Note to Next Semester’s Audiences
This fall, I debated or spoke about racial preferences in college admissions at lots of schools. By far the most common challenge/question in favor of preferences I hear is some variant of:
How can you favor colorblind policies when discrimination still exists–and without using racial preferences, what is to be done about discrimination, and the various racial disparities that exist, and the lack of diversity that universities might otherwise have?
To save time next semester, here is my response:
- Nobody denies that discrimination still exists (although only a delusional person–not that there aren’t lots of them–would assert that the amount of discrimination that exists today is anything like the discrimination that existed prior to the 1960s). Those of us who oppose preferences want colorblindness as a matter of law and admissions practice; we are not suggesting that individuals are or ever will be literally colorblind, duh.
- Fighting discrimination against some African Americans by some individuals through replacing it with discrimination in favor of other African Americans by universities is nonsensical; no university uses this argument to justify admission preferences, and if one did no court would accept it.
- There are, in any event, better ways to fight the discrimination that remains, the most obvious of which is enforcing the laws that we have on the books that make it illegal and that have transformed American society in less than a generation. More broadly, we can stigmatize discrimination and vilify it in the popular culture, as of course we already do.

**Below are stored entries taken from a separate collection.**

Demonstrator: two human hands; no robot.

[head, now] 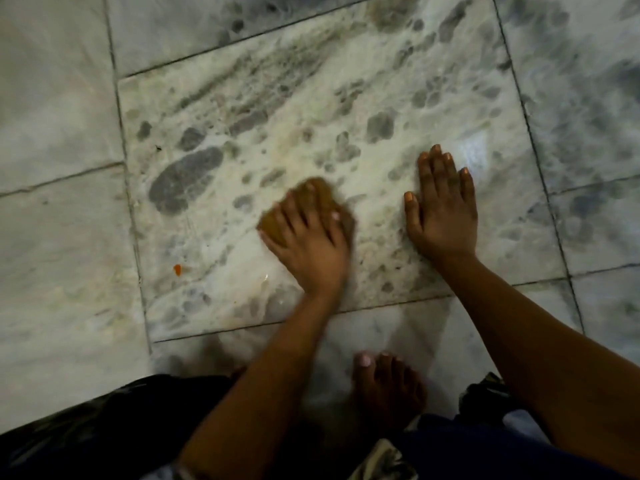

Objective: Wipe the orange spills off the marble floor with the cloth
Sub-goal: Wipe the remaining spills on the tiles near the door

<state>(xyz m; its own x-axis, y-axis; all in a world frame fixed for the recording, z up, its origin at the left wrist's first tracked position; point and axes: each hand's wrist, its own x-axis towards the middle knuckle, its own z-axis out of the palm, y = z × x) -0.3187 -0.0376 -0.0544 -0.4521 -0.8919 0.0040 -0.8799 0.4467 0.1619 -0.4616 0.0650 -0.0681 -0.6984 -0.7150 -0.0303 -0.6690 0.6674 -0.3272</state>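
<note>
A wadded brownish-orange cloth (320, 195) lies on the large veined marble tile (277, 116) in the middle of the floor. My left hand (308, 244) presses down on it with fingers spread over the top; hand and cloth are motion-blurred. To the right, my right hand (440, 209) rests flat on the same tile, fingers straight, holding nothing. A small orange spill (177, 269) sits left of the cloth, just outside the tile's left joint. A faint wet sheen (266, 277) shows near my left wrist.
My bare foot (384, 386) stands on the tile nearest me, between my forearms. Dark clothing (86, 427) fills the bottom left corner, and patterned fabric (485, 393) shows at the bottom right. Pale marble tiles with dark joints surround the middle tile.
</note>
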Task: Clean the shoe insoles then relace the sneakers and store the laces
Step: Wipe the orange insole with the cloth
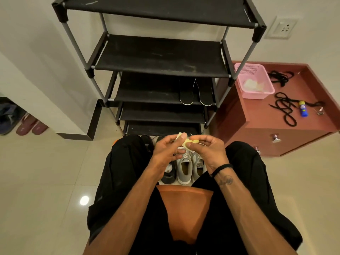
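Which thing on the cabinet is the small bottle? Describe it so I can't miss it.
Start at the reddish-brown cabinet right of the black shoe rack. On its top, past the pink plastic basket, the small blue bottle with a yellow cap lies among black laces, the only brightly coloured item there.

— What stands against the pale wall [27, 34]?
— A black shelf rack [160, 57], a reddish-brown cabinet [272, 137] just beside it, a wall socket [282, 28] above.
— And below?
— Glossy cream floor tiles [46, 181], with a lamp's bright reflection [84, 200].
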A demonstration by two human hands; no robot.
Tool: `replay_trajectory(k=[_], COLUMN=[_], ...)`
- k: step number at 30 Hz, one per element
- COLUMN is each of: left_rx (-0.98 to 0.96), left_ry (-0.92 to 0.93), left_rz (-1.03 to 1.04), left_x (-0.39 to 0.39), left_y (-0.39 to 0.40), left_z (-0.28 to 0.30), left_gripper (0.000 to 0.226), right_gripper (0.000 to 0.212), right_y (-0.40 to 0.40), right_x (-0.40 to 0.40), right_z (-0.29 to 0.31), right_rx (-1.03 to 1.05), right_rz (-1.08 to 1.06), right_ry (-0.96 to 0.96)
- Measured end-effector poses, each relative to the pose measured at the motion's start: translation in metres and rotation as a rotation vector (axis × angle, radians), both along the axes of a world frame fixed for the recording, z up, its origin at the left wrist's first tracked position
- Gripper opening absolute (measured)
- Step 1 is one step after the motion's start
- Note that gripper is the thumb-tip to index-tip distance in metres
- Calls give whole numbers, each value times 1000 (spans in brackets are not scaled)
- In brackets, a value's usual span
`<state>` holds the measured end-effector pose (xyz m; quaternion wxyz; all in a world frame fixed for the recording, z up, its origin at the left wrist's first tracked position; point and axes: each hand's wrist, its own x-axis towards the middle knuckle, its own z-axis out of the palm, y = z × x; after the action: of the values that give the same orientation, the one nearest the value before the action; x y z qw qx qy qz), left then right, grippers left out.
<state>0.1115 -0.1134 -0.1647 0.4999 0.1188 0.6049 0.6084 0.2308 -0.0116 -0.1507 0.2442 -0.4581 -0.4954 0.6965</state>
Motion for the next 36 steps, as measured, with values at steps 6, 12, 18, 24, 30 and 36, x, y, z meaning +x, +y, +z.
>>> replay_trajectory(k=[6,12,18,24,30,36], left_rx=[-8,10,20,53,-21,7], left_ry=[57,127,43,-91,-140,-202], left_rz=[167,166,90,-6,136,156], left_x=[-6,-8,-6,-10,-11,-11], left_y=[1,2,3,2,3,3], left_z=[-10,-10,-6,-9,-14,-13], left_gripper=[23,19,28,35,20,16], right_gripper=[14,19,19,6,3,8], right_y=[3,5,0,5,9,9], right_x=[-2,-1,-4,-1,-4,-7], right_z=[-4,-2,1,-6,-14,-6], right_rx=[-55,292,370,245,94,-113], right_rz=[-88,1,278,183,69,28], right_ry=[40,-126,-126,-121,-95,-2])
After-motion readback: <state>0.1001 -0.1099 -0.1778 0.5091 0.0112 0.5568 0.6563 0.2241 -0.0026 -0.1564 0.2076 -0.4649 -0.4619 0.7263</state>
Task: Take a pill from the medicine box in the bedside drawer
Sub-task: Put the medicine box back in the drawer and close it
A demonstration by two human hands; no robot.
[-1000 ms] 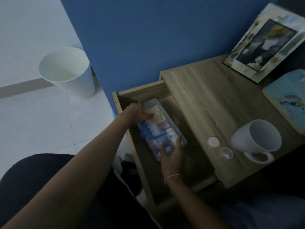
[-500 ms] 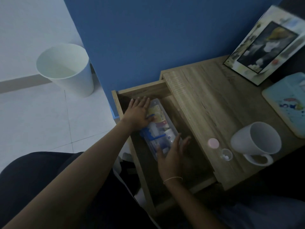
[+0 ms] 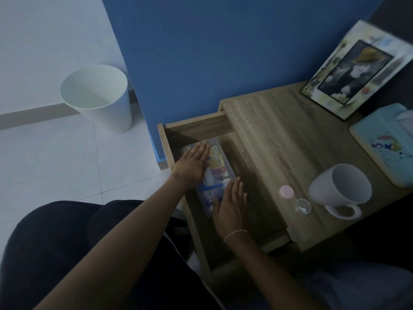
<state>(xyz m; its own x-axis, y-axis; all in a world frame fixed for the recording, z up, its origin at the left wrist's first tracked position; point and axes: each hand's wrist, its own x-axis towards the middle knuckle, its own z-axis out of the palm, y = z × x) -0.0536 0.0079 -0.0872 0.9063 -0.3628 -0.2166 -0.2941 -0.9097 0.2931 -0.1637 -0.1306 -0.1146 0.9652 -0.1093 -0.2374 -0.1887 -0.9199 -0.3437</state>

- Racial disparities in admission rates at the top schools are, in 2007, not a result of discrimination. They reflect a pipeline problem: By the time kids reach the age of 18, a disproportionate number of African Americans are not among the most academically qualified. The reason for this, in turn, is (a) a disproportionate number go to lousy public schools (and the way to address this problem is by giving parents more choice in the schools to which they can send their children); (b) a culture that treats academic excellence as “acting white”; and (c) first and foremost, the fact that seven out of 10 African Americans are born out of wedlock. Less parental support and supervision means worse social outcomes.
- Address these problems and colorblind admission policies will yield more diversity (i.e., more African American admittees) than if we don’t. But in the meantime, I am not willing to forego admitting the best qualified students–not willing, that is, to sacrifice the principle of nondiscrimination on the altar of political correctness–even if that means less diversity of melanin content on a particular (selective) college campus. The need for such diversity is exaggerated and, in any event, it’s not worth the personal unfairness and myriad social costs of discrimination.